About this exercise: Below are entries. Copy exactly the lines running from the line that holds "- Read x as" to the line that holds "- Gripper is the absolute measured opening", with both ends included.

——

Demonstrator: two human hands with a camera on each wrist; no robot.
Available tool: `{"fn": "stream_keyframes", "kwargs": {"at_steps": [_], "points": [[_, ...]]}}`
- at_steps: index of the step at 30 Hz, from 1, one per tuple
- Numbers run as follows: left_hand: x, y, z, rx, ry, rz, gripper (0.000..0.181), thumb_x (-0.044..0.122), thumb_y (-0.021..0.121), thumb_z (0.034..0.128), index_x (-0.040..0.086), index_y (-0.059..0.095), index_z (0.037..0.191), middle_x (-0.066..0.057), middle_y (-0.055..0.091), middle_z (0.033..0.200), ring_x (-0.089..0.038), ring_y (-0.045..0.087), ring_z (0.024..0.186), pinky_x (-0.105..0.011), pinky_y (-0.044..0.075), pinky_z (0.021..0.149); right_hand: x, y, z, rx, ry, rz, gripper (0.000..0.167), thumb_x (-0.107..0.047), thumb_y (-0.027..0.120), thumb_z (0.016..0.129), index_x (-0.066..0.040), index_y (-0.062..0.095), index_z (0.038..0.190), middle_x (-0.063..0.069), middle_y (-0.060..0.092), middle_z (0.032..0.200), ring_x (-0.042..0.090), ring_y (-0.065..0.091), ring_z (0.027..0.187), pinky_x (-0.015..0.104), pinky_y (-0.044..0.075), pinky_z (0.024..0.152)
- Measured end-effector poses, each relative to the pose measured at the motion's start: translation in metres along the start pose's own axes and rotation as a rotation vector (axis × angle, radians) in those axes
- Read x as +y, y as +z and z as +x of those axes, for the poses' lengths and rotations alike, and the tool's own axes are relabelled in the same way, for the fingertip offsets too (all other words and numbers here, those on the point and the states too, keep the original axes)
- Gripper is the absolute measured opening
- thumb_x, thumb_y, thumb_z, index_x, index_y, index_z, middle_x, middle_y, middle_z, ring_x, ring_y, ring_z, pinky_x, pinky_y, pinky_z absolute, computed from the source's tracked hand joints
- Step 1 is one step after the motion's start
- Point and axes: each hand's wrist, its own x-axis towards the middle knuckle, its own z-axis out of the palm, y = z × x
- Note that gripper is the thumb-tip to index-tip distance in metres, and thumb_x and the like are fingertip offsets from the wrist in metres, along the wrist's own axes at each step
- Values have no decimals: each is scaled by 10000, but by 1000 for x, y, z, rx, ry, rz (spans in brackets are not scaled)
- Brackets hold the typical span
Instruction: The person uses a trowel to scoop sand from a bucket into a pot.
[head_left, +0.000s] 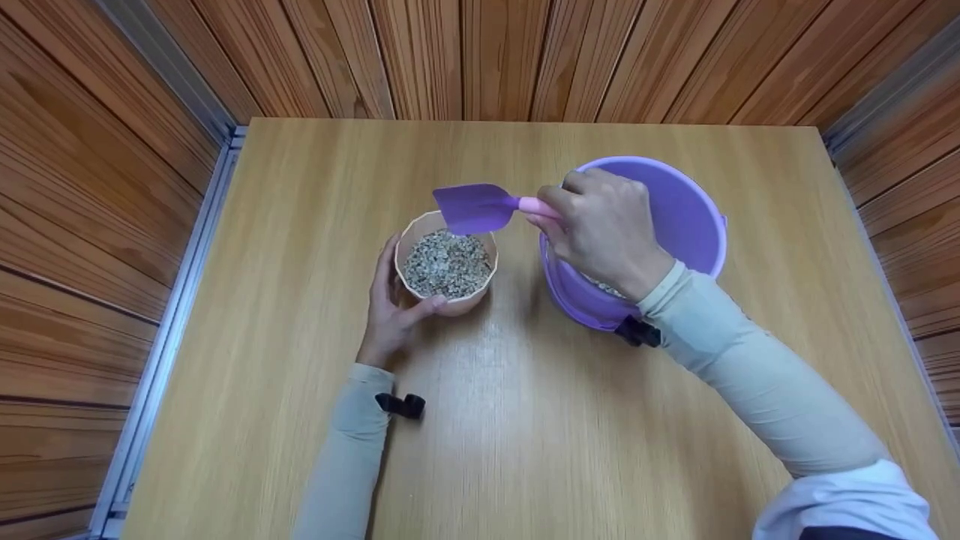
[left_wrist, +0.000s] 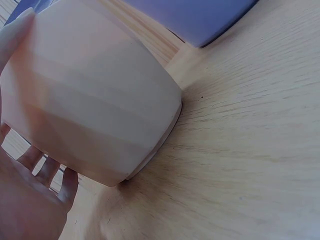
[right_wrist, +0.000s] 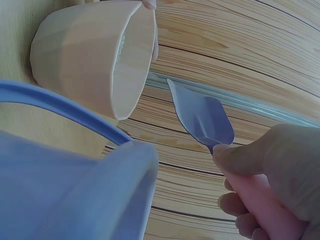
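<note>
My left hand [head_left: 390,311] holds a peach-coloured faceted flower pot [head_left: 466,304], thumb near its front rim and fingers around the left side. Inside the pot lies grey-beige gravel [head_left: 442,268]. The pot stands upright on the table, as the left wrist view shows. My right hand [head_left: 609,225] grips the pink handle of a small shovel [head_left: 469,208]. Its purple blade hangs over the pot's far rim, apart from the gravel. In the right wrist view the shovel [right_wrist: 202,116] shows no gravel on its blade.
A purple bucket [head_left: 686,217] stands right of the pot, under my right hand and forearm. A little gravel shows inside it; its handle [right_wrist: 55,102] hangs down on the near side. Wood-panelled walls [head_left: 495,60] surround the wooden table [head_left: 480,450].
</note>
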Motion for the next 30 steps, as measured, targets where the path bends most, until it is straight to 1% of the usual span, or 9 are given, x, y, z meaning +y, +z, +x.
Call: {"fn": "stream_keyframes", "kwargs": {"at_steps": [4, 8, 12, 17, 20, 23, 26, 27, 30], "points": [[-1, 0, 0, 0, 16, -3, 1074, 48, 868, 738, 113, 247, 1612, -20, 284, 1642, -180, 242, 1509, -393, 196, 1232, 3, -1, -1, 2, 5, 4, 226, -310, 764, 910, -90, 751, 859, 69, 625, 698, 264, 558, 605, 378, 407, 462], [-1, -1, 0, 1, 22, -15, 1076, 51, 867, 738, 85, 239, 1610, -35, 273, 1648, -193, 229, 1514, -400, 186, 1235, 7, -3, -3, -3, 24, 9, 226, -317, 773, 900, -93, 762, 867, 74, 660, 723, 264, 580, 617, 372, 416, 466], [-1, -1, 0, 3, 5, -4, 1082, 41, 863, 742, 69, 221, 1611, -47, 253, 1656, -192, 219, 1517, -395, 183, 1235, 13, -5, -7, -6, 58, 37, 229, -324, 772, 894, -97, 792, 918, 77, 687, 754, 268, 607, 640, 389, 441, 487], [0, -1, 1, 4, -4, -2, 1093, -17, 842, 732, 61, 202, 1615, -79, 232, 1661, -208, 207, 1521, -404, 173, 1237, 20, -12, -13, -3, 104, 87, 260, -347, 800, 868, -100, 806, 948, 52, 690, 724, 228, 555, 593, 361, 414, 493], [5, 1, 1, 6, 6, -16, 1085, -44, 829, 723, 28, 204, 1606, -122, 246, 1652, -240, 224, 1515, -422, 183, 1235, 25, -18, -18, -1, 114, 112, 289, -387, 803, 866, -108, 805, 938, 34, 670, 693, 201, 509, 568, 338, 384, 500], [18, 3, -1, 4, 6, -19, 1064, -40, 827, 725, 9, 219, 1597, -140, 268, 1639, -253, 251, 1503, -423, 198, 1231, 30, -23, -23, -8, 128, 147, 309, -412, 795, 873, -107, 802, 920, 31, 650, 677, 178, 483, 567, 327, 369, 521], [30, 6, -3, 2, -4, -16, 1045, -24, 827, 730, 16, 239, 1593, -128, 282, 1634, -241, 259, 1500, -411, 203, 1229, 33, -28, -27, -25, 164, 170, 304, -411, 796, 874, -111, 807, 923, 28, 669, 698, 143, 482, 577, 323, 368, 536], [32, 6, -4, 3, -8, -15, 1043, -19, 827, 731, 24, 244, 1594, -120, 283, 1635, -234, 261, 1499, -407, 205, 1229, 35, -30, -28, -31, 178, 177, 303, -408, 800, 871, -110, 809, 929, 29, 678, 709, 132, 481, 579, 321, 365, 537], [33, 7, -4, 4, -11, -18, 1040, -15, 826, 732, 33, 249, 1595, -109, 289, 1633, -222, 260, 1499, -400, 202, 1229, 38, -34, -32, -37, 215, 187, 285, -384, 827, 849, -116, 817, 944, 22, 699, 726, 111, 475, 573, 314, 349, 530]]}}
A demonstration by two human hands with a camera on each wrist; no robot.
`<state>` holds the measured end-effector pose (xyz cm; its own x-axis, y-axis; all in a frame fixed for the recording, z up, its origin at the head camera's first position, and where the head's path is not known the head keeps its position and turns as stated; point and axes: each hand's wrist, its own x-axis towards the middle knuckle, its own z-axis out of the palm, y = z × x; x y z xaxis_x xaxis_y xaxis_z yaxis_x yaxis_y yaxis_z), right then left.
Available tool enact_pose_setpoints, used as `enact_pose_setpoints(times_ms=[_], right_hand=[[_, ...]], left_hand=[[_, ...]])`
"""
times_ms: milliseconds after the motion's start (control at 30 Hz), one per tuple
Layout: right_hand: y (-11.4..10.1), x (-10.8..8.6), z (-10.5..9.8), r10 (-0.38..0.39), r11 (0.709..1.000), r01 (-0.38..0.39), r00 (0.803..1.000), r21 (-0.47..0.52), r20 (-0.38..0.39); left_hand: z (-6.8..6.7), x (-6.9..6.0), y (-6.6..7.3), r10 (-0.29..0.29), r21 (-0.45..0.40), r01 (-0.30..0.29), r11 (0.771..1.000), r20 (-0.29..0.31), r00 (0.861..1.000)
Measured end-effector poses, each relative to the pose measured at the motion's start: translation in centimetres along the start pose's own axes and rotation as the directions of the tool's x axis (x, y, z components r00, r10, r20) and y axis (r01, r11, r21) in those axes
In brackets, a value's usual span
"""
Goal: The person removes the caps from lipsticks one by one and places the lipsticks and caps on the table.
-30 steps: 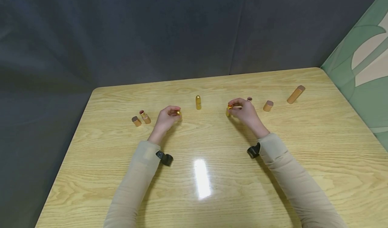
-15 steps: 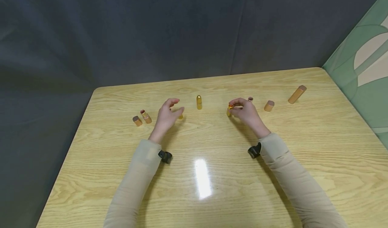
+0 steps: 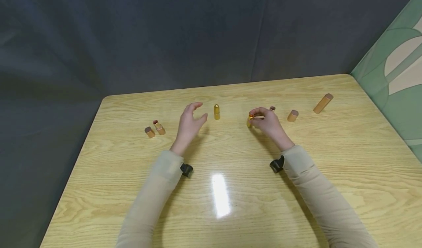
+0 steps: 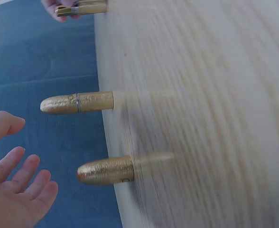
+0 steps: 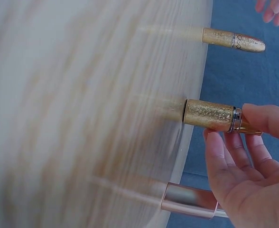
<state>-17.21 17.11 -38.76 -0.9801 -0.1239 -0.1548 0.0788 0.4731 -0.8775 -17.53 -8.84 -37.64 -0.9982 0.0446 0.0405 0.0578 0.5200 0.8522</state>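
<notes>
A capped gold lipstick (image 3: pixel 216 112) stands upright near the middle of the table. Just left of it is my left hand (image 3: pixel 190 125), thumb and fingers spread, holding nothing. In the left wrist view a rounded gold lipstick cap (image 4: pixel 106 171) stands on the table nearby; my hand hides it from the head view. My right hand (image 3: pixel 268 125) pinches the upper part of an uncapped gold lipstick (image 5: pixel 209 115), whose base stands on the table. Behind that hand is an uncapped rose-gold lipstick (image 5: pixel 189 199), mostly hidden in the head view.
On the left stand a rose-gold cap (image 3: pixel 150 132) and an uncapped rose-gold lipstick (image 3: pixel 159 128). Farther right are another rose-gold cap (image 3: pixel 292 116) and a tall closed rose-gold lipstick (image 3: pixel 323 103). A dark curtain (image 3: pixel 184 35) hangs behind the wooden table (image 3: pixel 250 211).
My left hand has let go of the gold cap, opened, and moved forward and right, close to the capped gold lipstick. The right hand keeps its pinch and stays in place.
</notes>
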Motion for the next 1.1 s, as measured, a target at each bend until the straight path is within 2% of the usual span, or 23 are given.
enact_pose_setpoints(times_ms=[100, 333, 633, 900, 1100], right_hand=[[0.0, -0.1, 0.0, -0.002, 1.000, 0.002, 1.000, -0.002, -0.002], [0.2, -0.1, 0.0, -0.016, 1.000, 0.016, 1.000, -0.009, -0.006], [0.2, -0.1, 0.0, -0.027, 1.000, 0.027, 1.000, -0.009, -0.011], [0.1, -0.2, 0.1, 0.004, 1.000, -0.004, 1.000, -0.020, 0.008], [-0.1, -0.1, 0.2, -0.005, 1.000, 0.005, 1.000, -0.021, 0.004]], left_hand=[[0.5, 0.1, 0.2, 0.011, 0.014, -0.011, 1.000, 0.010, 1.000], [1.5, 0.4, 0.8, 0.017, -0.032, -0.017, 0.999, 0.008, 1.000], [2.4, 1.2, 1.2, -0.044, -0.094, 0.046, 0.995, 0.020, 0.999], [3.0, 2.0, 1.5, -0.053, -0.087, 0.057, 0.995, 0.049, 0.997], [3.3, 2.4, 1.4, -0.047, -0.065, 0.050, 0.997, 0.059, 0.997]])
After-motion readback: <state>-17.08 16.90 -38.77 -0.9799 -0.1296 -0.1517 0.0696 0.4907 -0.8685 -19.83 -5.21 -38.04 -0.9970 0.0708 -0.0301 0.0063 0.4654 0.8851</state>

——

Output below:
- Read x as +y, y as +z and z as +x of those axes, for the poses' lengths and rotations alike, and the tool's own axes are relabelled in the same way, for the fingertip offsets too (all other words and numbers here, those on the point and the states too, keep the original axes)
- Gripper is the absolute measured opening

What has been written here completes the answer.